Evidemment, les Pixies ne pouvaient pas tirer éternellement sur la même corde. A force de tourner sans nouveau matériel, le groupe risquait de devenir son propre cover band. Cela aussi, Black Francis l’avoue facilement: c’est la principale raison qui les a poussés à enregistrer Indie Cindy, le premier album des Pixies depuis Trompe-le-Monde, sorti en… 1991.

Would you excuse me, please?

C’est donc reparti comme en 89. Sans Kim Deal, qui a pris la poudre d’escampette l’an dernier. Mais avec Black Francis, Joey Santiago et David Lovering. Même Gil Norton (producteur du groupe depuis l’album Doolittle) a rappliqué, tandis que Vaughan Oliver s’occupe à nouveau de l’artwork. Indie Cindy n’est pas complètement une surprise. Les deux tiers de l’album sont déjà sortis sous la forme de deux EP’s (le premier en septembre, le second en janvier). Une manière de maintenir l’attention, explique Black Francis. Voire -et c’est peut-être encore plus malin/cynique- de préparer les fans à la désillusion…

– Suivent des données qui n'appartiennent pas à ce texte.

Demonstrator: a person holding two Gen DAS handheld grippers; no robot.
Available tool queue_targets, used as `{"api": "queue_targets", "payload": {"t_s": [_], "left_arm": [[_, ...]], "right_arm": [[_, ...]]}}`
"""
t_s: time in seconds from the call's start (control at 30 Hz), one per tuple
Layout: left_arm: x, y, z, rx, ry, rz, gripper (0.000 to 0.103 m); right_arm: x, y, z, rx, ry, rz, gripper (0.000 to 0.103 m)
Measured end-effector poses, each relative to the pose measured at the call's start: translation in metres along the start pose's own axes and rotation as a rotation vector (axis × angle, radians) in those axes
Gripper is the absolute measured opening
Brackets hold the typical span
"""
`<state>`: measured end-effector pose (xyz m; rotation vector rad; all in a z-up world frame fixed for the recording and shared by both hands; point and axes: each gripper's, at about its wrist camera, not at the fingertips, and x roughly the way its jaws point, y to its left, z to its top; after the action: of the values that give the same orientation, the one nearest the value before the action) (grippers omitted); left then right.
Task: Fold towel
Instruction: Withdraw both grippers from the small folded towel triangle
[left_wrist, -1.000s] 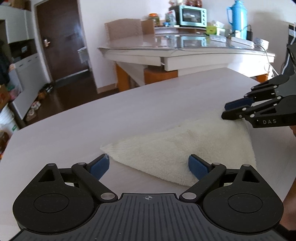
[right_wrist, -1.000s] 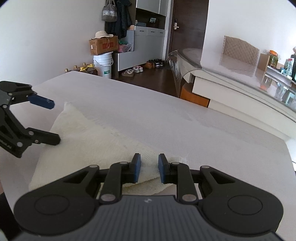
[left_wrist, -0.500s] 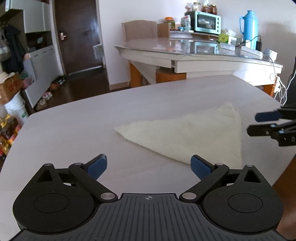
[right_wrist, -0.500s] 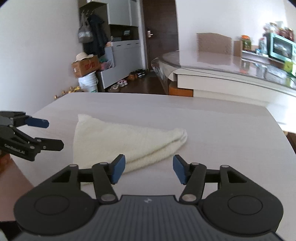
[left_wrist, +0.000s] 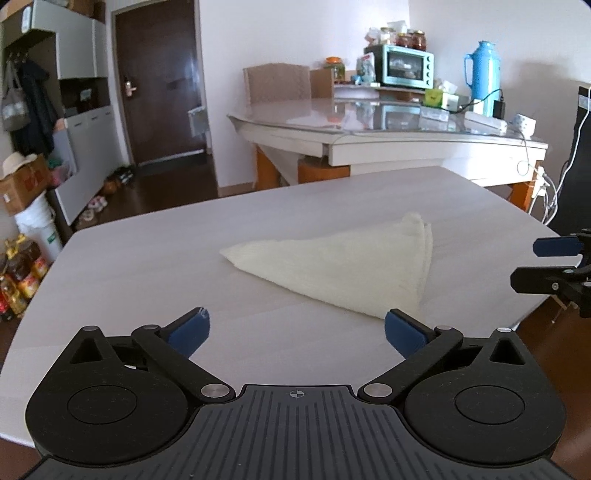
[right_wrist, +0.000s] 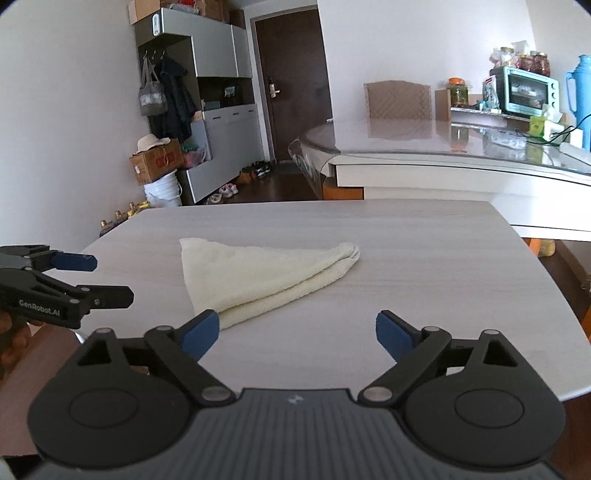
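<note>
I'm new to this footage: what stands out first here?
A cream towel folded into a triangle lies flat on the pale table, held by nothing. Both grippers, left and right, stand open near the table's front edge, their jaws having just been opening, nothing between them.

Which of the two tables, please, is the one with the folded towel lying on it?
The nearer, pale wood-grain table holds the towel, alone on its top. The glass-topped table behind carries a toaster oven and a blue flask.
</note>
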<state>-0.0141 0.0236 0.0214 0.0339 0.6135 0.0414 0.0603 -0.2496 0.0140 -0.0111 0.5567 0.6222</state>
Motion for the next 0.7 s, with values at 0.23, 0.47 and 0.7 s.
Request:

Les Pixies ont toujours été un drôle de groupe, sans charisme, ni look. Des vraies têtes de noeud capables de se séparer par simple envoi de fax. Le genre de formation à laquelle il est impossible de s’identifier, s’il n’y avait la musique, rien que la musique. Soit en tout et pour tout même pas trois heures de furie sonore, de morceaux pop bruitistes bizarres et régulièrement malsains. Enlevez ça et il reste… Indie Cindy. Soit, soyons de bon compte, un album de rock pas foncièrement mauvais. Mais un disque des Pixies émasculé. Tout est là, sauf l’essentiel: l’étrangeté. Dans Greens and Blues, Black Francis chante: « If I ever seem a little strange, would you excuse me please? » C’est bien ça le souci. Le dérapage, la sortie de route, on n’attendait que ça! Certes, What Goes Boom ouvre plutôt bien les débats, Santiago est toujours susceptible de moments de bravoure (Snakes), et les breaks d’Indie Cindy peuvent faire illusion. Par contre, quand Black Francis couine sur Blue Eyed Hexe, c’est sans appel: on est plus proche d’AC/DC que de Bone Machine.

Le décalage est évidemment aujourd’hui plus difficile à réaliser. Parce que les Pixies n’ont plus 20 ans -et on aurait tort de leur demander de faire semblant. Parce qu’aussi, tout ce que le groupe a pu amener a été intégré, copié et digéré. Comment défoncer des portes aujourd’hui grandes ouvertes? Le rock est devenu un répertoire. Il ne faut pas en vouloir aux Pixies. Les déçus n’auront au contraire qu’à s’en prendre à eux-mêmes et à leurs attentes qui n’ont plus vraiment lieu d’être. Foutue époque…

EN CONCERT LE 06/07, À ROCK WERCHTER.